Among the lines of data below, reproduce only those from the one with "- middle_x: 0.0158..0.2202" through the one with "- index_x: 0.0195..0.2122", exactly as they stand, both ends included.

━━ DATA EXTRACT

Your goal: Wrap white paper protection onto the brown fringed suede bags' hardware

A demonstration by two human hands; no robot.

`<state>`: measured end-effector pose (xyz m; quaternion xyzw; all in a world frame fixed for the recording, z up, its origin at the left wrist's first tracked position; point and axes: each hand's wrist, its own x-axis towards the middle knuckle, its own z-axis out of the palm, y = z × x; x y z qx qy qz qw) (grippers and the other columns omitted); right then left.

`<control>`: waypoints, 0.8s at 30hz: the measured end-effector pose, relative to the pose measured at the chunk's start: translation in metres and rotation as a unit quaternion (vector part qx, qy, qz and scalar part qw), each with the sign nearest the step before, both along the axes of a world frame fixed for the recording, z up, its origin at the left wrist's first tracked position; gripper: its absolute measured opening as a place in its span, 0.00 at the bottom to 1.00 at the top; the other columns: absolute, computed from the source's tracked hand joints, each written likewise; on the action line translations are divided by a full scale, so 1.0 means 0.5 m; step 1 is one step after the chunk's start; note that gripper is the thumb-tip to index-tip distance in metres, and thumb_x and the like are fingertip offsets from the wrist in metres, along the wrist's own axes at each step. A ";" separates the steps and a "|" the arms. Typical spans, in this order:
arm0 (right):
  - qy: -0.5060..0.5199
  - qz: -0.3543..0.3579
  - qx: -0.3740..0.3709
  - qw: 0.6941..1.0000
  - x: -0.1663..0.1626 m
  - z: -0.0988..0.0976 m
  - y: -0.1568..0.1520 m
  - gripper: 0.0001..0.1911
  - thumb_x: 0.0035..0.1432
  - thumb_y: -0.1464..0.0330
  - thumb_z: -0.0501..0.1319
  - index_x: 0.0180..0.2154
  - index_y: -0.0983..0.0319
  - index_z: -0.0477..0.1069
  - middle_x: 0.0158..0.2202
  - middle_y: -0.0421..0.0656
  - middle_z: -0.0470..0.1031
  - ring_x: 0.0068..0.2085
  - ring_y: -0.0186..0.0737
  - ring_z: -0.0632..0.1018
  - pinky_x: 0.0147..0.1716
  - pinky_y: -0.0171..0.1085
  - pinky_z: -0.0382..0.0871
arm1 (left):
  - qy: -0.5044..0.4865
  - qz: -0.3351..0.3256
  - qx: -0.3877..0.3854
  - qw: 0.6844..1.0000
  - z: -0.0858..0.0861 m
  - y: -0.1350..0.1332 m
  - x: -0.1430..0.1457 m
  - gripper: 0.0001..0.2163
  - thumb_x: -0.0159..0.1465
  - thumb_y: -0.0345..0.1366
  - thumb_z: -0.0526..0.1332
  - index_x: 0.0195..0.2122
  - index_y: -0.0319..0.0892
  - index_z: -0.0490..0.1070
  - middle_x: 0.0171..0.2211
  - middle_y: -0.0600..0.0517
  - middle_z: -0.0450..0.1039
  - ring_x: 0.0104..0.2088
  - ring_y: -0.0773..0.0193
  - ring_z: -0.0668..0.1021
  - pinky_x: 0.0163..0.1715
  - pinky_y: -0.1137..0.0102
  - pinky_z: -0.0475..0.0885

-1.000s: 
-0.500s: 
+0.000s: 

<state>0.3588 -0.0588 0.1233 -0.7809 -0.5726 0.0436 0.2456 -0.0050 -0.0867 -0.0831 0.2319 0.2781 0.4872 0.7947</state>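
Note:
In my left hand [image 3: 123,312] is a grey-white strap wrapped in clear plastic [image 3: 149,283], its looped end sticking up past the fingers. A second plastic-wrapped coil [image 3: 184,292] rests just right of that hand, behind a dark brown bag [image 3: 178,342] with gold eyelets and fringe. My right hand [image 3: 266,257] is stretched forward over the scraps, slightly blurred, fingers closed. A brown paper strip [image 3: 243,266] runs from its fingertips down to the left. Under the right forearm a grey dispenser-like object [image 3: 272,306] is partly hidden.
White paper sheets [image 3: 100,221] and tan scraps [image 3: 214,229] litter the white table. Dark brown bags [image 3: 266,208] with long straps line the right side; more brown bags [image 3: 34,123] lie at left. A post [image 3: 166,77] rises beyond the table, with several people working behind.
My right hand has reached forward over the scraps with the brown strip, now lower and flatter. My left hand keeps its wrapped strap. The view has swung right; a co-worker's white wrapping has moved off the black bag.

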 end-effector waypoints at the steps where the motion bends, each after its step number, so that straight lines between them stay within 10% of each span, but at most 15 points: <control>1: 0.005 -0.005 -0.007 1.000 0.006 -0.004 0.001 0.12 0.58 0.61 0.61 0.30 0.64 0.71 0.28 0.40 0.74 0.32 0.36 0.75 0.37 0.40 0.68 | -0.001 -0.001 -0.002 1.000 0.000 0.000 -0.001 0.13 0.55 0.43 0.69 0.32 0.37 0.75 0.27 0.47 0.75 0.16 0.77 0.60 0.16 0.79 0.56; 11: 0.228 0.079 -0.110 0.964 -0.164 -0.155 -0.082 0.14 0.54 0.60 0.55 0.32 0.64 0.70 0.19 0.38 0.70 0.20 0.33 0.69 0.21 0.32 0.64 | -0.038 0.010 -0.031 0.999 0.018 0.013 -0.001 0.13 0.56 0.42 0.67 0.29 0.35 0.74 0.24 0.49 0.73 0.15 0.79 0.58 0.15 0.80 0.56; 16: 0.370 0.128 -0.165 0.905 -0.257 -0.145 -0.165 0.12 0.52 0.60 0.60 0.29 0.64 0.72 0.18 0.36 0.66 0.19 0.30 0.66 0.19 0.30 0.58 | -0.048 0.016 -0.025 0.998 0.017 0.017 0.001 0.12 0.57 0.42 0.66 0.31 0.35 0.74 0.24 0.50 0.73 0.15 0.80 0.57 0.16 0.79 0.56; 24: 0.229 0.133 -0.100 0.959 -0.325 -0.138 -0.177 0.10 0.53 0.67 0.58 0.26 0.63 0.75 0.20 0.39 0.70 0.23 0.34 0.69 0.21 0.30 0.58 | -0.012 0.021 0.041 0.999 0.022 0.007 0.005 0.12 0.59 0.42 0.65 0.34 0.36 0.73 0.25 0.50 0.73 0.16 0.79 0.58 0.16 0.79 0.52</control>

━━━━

- [RESPONSE BOX]:
  - middle_x: 0.0158..0.2202
  - middle_y: -0.0421..0.0656
  - middle_z: -0.0470..0.1031
  - ring_x: 0.0068..0.2085
  - ring_y: -0.0186..0.0737
  - ring_z: -0.0632..0.1018
  - pinky_x: 0.0147..0.1716
  - pinky_y: -0.0171..0.1085
  - pinky_z: -0.0382..0.0871
arm1 (left):
  - qy: -0.5044..0.4865
  - qz: -0.3351..0.3256
  - qx: -0.3877..0.3854
  - qw: 0.6844..1.0000
  - z: -0.0858..0.0861 m
  - y: -0.1350..0.1332 m
  - x: -0.1430..0.1457 m
  - gripper: 0.0001..0.2163
  - thumb_x: -0.0159..0.1465
  - thumb_y: -0.0345..0.1366
  - thumb_z: -0.0526..0.1332
  - index_x: 0.0195..0.2122

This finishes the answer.